Health authorities urge Australians to get vaccinated as death toll rises
As the national death toll passes 300 people, health authorities are again urging Australians to get a flu vaccination.
However, there are growing concerns after World Health Organisation tests have confirmed the H3N2 influenza strain has mutated, potentially impacting the effectiveness of vaccines.
According to Dr Jeannette Young, Queensland Chief Health Officer, the flu season varies enormously, and we are expecting to experience a worse season this year.

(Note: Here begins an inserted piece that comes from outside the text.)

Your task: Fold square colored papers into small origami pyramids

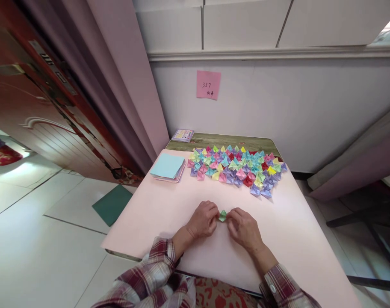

“We are seeing a lot more cases of the flu, around three and half times more than we would expect to see at this time of year,” she said.
Nearly every State and Territory has already surpassed the number of laboratory-confirmed influenza notifications recorded for the entirety of 2018.
South Australia has
been the most severely affected with 1,154 reported cases per 100,000 people.
What happens next?
Despite the mutation, health professionals are still urging Australians to get a flu vaccination.
Dr Vicky Sheppeard, NSW Health Director of Communicable Disease, has reminded people the flu vaccine is still the best protection.
“We are again encouraging everyone to take advantage of the flu vaccine as it is still not too late to get vaccinated,” she said.
The home doctor team at House Call Doctor are supporting health authorities in their plea for people to have the flu shot, as entire families are being treated by the after-hours service.
Flu shots are free under the National Immunisation Program for pregnant women, people over the age of 65, Aboriginal people and those with medical conditions such as asthma, diabetes and heart problems.
People who become sick are being encouraged to consider all available options, such as their local GP or phone House Call Doctor to take pressure off the emergency departments.
If you think you may have any flu-like symptoms, contact your regular GP.